§ **The task**:
Somewhere below are a line with "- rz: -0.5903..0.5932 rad" and a later line with "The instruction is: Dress". Output exactly those lines and all lines between them.

::: Exercise data :::

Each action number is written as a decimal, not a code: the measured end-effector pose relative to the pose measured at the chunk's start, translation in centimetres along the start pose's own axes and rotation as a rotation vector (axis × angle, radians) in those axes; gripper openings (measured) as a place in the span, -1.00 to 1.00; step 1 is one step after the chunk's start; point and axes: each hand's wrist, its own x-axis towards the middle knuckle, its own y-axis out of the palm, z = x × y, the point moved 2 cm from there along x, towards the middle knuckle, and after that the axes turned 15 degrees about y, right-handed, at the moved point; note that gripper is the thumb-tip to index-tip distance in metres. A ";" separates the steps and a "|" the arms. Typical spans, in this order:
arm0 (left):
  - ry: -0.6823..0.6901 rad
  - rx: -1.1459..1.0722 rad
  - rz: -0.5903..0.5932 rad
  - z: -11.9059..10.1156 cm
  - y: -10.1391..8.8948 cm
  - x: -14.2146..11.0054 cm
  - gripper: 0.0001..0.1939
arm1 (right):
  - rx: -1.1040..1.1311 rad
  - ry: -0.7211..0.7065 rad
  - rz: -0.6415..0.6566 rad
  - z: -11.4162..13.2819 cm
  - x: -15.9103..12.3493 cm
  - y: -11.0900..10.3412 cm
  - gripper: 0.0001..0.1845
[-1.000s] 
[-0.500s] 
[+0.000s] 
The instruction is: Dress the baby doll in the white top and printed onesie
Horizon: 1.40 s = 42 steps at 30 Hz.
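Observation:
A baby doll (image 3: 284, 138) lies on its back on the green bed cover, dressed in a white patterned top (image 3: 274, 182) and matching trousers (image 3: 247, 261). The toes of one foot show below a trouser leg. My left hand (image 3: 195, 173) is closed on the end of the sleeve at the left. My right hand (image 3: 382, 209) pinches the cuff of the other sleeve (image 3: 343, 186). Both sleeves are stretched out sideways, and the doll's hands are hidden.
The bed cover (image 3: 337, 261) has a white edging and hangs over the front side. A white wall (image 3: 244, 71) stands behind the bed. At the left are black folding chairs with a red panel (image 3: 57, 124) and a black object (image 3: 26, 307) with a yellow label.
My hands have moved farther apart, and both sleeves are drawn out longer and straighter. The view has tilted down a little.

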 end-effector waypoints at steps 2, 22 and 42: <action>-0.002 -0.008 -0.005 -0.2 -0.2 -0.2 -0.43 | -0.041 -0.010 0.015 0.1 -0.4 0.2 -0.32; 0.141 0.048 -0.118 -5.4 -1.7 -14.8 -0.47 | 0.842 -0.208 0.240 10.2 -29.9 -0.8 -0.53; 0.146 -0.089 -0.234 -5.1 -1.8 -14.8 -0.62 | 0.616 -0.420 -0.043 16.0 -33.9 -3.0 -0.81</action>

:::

§ **Output**:
  - rz: -0.5903..0.5932 rad
  - z: -11.9059..10.1156 cm
  - y: -10.1391..8.8948 cm
  - x: -14.2146..11.0054 cm
  - gripper: 0.0001..0.1939
arm1 (right):
  - rx: -1.1040..1.1311 rad
  - ry: -0.7211..0.7065 rad
  - rz: -0.6415..0.6566 rad
  - z: -11.4162..13.2819 cm
  - x: -15.9103..12.3493 cm
  - y: -11.0900..10.3412 cm
  - gripper: 0.0001..0.1845
[-1.000s] 
[-0.500s] 
[+0.000s] 
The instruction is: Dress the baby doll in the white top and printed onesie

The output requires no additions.